Há várias categorias de pessoas. Uma grosa, uma resma, paletes delas. A modos que na feira do gado muar, das pechinchas e da marroquinaria, cada um escolhe as que lhe servem melhor e cabem nos seus exíguos critérios. É um fartote, não têm conto.
Alguns arrematam-nas pelo melhor preço. Desde que aprendi a observar os humanos e a conviver com eles – já já vão uns bons tempos – tomei como boa esta separação, com a qual me tenho entendido lindamente ao longo dos anos.

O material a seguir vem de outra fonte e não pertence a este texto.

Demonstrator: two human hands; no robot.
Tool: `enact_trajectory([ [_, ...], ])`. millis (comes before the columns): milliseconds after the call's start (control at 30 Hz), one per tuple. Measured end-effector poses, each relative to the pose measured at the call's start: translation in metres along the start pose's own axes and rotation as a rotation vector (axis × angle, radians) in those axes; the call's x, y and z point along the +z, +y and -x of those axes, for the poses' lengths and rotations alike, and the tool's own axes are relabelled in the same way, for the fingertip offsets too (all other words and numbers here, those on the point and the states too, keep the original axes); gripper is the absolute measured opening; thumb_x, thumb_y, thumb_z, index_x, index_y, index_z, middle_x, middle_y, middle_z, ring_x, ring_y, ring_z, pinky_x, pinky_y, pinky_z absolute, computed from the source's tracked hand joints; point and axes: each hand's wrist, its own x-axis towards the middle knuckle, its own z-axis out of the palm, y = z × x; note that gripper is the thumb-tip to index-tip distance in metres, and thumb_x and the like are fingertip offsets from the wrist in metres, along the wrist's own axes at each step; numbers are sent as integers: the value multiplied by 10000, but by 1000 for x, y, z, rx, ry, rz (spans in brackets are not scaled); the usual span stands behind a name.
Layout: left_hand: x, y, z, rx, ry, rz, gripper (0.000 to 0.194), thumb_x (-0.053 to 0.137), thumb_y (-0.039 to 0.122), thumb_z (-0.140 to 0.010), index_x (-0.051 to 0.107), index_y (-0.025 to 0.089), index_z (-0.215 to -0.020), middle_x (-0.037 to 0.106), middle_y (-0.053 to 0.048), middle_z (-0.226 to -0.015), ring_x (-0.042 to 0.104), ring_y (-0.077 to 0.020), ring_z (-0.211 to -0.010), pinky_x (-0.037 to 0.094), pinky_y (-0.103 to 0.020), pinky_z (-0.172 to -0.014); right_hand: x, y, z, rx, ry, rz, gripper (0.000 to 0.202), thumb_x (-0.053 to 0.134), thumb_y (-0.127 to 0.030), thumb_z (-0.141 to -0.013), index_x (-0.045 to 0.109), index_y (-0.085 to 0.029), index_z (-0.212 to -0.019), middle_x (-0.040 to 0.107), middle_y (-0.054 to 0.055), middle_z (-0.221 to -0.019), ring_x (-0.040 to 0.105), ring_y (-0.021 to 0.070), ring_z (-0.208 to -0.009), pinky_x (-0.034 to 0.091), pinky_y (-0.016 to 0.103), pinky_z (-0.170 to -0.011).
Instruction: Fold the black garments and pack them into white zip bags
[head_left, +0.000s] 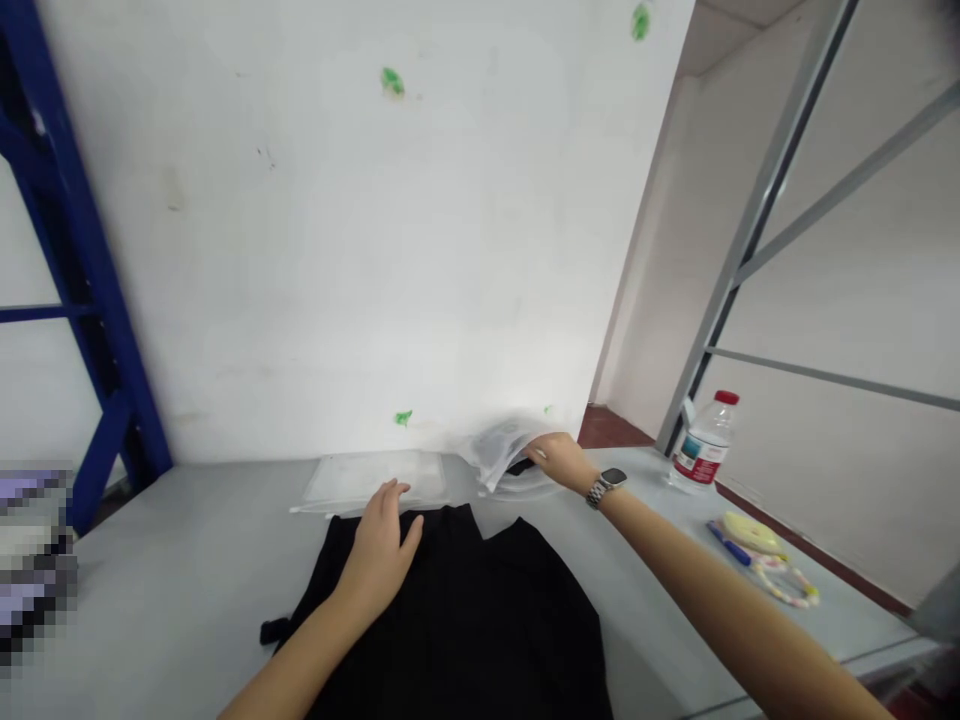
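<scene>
A black garment (480,620) lies spread on the grey table (187,580), its neckline toward the wall. Over its upper left part is my left hand (382,550), fingers apart and holding nothing. My right hand (555,458), with a watch on the wrist, pinches the edge of a clear plastic bag (499,450) near the wall. Something black shows inside that bag, beside my fingers. A flat stack of clear bags (375,478) lies just beyond my left hand.
On the right stand a water bottle (703,445) with a red cap, a yellow item (752,533), a blue pen (729,543) and a bead bracelet (787,583). A white panel (360,250) rises behind the table. Metal frames flank both sides. Something blurred is at far left.
</scene>
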Motion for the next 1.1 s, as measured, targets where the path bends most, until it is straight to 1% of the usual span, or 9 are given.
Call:
enact_trajectory([
  [100,1,-2,0,15,-10,3,392,419,367,-867,411,192,-1218,452,-137,-1295,391,-296,-1266,336,-510,-1031,0,1,-7,24,33,62,351,365,-342,-910,659,-152,-880,649,136,-990,552,280,-996,346,385,-923],
  [167,2,-3,-1,2,-22,5,402,414,375,-869,404,188,-1224,447,-135,-1296,392,-291,-1263,338,-498,-1031,4,3,-13,46,36,69,305,412,-329,-892,652,-140,-890,629,151,-1032,529,295,-1041,323,396,-945],
  [267,1,-3,-1,-12,-33,-8,411,406,379,-871,401,177,-1229,442,-143,-1302,383,-295,-1267,339,-497,-1029,17,6,-14,69,-1,56,248,634,-306,-755,640,-140,-939,599,150,-1119,484,322,-1115,300,402,-972],
  [400,0,-1,0,-31,-62,-24,425,395,380,-874,397,160,-1237,424,-158,-1321,347,-304,-1294,327,-499,-1038,32,8,-3,78,-41,44,517,790,-263,-555,611,-164,-1030,556,144,-1212,430,352,-1179,285,440,-993],
  [700,1,0,0,-25,-83,-35,416,406,360,-860,403,169,-1230,435,-149,-1310,360,-301,-1287,325,-499,-1042,13,22,-3,-95,-162,179,492,606,-426,-765,584,-124,-1152,611,169,-1145,529,324,-1079,366,435,-939],
  [800,0,2,0,-40,-114,-59,430,388,350,-859,396,143,-1237,439,-160,-1305,370,-297,-1277,321,-494,-1045,14,29,-3,-157,-221,258,607,666,-458,-694,555,-130,-1192,617,162,-1145,561,314,-1036,430,396,-877],
  [900,-1,4,0,-56,-141,-65,456,383,355,-855,397,126,-1249,439,-166,-1310,369,-292,-1279,322,-475,-1047,22,33,-1,-207,-231,360,710,744,-354,-602,513,-113,-1228,591,181,-1174,560,334,-1034,447,409,-862],
  [1033,-2,5,0,-62,-155,-73,477,375,361,-853,397,114,-1261,432,-170,-1320,363,-287,-1285,316,-456,-1054,35,35,-1,-241,-172,493,521,621,-183,-728,501,-138,-1233,588,162,-1155,559,302,-1045,443,424,-885],
  [1100,-2,7,1,-59,-158,-78,474,371,362,-853,401,121,-1260,439,-164,-1317,376,-281,-1279,321,-448,-1051,42,35,-3,-236,-130,552,410,552,-167,-815,502,-147,-1222,584,141,-1150,565,263,-1038,454,419,-882],
])
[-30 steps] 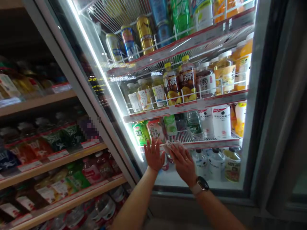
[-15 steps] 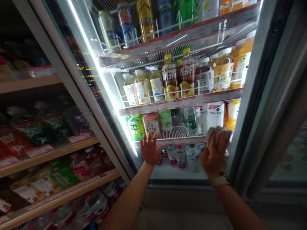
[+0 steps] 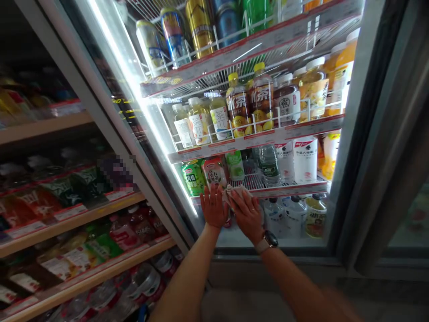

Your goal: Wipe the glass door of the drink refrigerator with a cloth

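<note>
Currently my left hand (image 3: 214,206) lies flat, fingers spread, against the glass door (image 3: 303,226) of the drinks cooler, holding nothing. My right hand (image 3: 247,213), just beside it and wearing a wristwatch (image 3: 268,240), presses a crumpled cloth (image 3: 233,192) onto the same pane, palm over the fabric rather than fingers closed around it. Cloth position: low on the door, level with the shelf edge (image 3: 288,189) that carries green bottles (image 3: 194,178) and white cartons (image 3: 304,158).
</note>
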Demonstrator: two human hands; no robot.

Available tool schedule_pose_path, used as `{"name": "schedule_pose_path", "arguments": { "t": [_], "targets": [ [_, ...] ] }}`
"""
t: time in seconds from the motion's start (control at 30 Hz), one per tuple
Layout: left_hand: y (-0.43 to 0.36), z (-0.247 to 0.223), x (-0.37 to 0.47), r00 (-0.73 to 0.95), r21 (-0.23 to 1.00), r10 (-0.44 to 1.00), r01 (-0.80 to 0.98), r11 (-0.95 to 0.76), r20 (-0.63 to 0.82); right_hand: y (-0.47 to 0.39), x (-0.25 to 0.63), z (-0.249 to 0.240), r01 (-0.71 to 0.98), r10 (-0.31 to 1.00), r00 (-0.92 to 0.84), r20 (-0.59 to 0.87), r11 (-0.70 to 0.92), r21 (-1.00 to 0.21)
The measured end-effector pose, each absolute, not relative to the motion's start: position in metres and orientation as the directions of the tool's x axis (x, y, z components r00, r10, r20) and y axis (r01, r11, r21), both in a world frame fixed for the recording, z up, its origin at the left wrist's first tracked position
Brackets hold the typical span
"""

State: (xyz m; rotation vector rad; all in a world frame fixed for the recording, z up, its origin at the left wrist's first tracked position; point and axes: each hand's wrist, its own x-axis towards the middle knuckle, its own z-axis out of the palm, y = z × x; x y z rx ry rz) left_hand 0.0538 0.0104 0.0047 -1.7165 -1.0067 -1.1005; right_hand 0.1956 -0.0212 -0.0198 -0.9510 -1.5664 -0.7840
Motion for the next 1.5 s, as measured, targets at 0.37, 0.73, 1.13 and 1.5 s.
{"name": "schedule_pose_path", "arguments": {
  "t": [0.37, 0.73, 1.13, 1.5],
  "targets": [
    [0.010, 0.005, 0.056, 0.257, -0.168, 0.176, 0.898, -0.406, 0.950, -0.033, 0.379, -0.040, 0.965, 0.047, 0.220, 0.974, 0.138, -0.224],
    [0.010, 0.005, 0.057, 0.255, -0.172, 0.176, 0.907, -0.385, 0.951, -0.023, 0.246, -0.026, 0.887, 0.127, 0.321, 0.938, 0.306, -0.345],
    [0.011, 0.004, 0.052, 0.286, -0.191, 0.207, 0.903, -0.385, 0.935, -0.023, 0.190, -0.023, 0.862, 0.192, -0.065, 0.979, 0.505, -0.042],
    [0.009, 0.013, 0.056, 0.296, -0.235, 0.124, 0.902, -0.361, 0.947, -0.032, 0.370, -0.035, 0.950, 0.118, 0.265, 0.957, 0.135, -0.280]
  ]
}}
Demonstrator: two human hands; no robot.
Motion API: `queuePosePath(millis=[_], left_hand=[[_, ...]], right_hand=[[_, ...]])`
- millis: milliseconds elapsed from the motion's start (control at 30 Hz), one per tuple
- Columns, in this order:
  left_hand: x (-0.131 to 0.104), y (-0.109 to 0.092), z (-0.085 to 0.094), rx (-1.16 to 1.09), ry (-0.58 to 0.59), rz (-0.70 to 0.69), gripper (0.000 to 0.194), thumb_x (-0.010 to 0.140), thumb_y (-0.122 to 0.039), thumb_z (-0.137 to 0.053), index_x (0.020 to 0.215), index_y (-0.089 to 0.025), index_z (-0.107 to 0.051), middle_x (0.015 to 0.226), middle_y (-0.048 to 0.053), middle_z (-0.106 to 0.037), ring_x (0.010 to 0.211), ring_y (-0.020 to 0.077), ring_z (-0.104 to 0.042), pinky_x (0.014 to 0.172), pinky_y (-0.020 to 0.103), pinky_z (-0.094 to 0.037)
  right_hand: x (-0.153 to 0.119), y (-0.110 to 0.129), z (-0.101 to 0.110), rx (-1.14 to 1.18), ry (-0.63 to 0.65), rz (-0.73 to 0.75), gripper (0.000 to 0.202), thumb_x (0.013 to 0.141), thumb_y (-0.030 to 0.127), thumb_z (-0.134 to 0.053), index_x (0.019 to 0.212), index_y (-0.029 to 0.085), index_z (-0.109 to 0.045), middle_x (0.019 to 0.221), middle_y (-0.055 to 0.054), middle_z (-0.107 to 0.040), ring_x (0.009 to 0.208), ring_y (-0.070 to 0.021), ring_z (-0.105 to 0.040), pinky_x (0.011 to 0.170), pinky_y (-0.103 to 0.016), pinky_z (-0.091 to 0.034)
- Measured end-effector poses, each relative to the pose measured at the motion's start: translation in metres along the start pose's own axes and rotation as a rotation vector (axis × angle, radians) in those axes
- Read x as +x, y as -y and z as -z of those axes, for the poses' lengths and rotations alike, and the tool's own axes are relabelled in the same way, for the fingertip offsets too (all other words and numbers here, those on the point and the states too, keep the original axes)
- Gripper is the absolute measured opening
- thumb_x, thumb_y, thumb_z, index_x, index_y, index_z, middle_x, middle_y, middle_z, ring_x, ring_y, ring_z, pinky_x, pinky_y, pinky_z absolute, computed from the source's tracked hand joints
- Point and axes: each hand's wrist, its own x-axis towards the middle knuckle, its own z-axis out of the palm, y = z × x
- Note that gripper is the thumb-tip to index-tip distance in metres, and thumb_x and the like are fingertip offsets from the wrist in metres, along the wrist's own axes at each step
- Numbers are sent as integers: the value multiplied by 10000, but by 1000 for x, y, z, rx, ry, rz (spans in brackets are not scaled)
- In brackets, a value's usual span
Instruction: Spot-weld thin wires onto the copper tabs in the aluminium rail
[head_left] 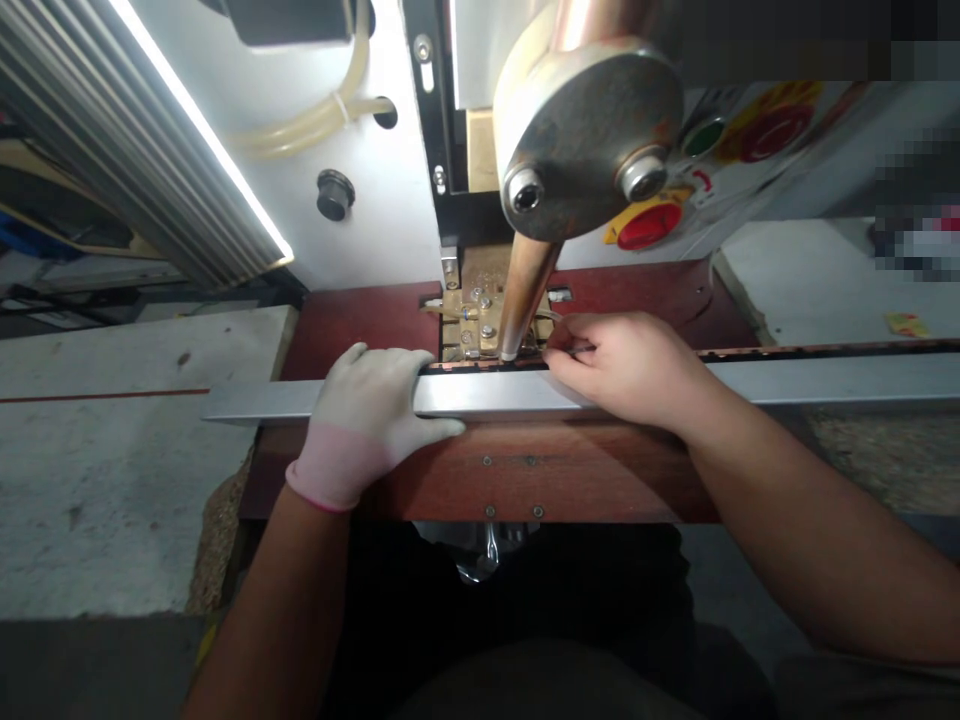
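A long silver metal bar [510, 393] lies crosswise in front of the machine, with a dark strip [825, 353] showing copper-coloured spots along its far edge. My left hand [375, 410], in a white and pink glove, grips the bar with its thumb on the near side and fingers over the far side. A copper rod [531, 290] comes down from the machine head, its tip at the strip. Just right of that tip, my bare right hand [626, 365] rests by the bar, thumb and fingers pinched. Something thin and dark shows between them, too small to name.
Behind the bar sits a brass block [469, 325] with screws and thin tubes. The round machine head [592, 140] hangs above. A red knob [649, 226] is on the panel at right. Worn white boards [112, 500] flank the reddish-brown base [600, 470].
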Motion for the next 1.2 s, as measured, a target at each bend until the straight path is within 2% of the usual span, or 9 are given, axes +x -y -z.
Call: queuePosePath(millis=[200,367,600,833,1000,1200], left_hand=[[-5,6,1,17,-8,70,775,720,-844,-798,1159,-210,-723,1067,109,-795,968,371,-726,840,502,-515],[-4,3,3,16,28,79,790,765,-876,-733,1184,-206,-718,1099,102,-790,1021,370,-730,871,496,-510],[-7,-1,7,29,51,85,765,721,-803,-833,1185,-208,-709,1094,99,-793,991,370,-734,854,497,-519],[-33,-11,1,29,-130,63,774,775,-785,-806,1244,-182,-685,1133,123,-792,1004,360,-738,949,509,-518],[-36,-12,-3,27,-164,50,748,788,-795,-786,1217,-189,-694,1117,109,-794,990,348,-739,944,504,-515],[-34,-18,-6,35,-227,39,724,824,-799,-748,1206,-187,-685,1104,108,-802,980,337,-739,950,501,-507]], right_hand=[[-1,-3,0,9,11,9,258,904,385,-589,951,266,-813,790,-39,-798,745,-239,-727,642,-348,-428],[-2,-4,0,9,21,12,307,918,414,-561,969,257,-820,838,-57,-815,789,-254,-746,644,-354,-425],[-3,-2,3,-8,52,-15,305,912,434,-561,979,288,-820,825,-50,-811,773,-270,-738,646,-370,-418],[-9,3,10,-17,27,-19,252,907,410,-571,897,284,-790,790,-39,-793,757,-270,-731,662,-370,-426],[-13,6,12,47,4,-17,209,879,384,-599,885,288,-784,771,-12,-782,741,-256,-737,675,-363,-451],[-17,5,16,113,-175,47,207,903,366,-614,887,267,-795,728,-23,-764,648,-223,-691,632,-350,-433]])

Num escoamento convulsivo de gases, encontro, fora da política, da religião, do desporto, a linha divisória clara e distintiva entre as que valem e as que não prestam. Por vezes, só pelos sinais e pela funesta pose de importância oca, aquele compôr de pescoço e o franzir tímido do supercílio. Aquelas são gigantes, virtuosas, estas são velhacas, viscosas, mesquinhas. Tudo isto no meu humílimo e são critério, que se inspira nos astros para me atrever a certezas.
Há as que se assumem, são inteligentes, dizem ao que vêm, travam bons combates, têm bons argumentos, assinam, dão a cara, não desertam; e as outras, as que adormecem à sombra do chaparro, repetem frases que copiam, tropeçam nos verbos, escondem-se nas moitas, falam palavras embaçadas. Padecem da doença de levarem tudo a peito. Uns artistas manhosos e enquistados, que são a voz do dono, o embrulho da encomenda, a banha da carne, torresmos de animal não castrado. Cabecinhas do tamanho de uma bola de ténis, bichas de sete bocas. Ensoberbecem com o eco das suas palavras aselhas. Cérebro cheio de trovões, raios e coriscos. Não me são deletérias, apenas cómicas, jocosas. Rebenta-se-me a barriga de riso com tanto disparate. Dou-me mal com a versão humana da raça asinina.
As dessintonias, quando não são abrutalhadas, nunca foram razão para me afastar das pessoas. Não me dão amarguras nem azia. Não fico zangado, degluto-as com facilidade e sem dor.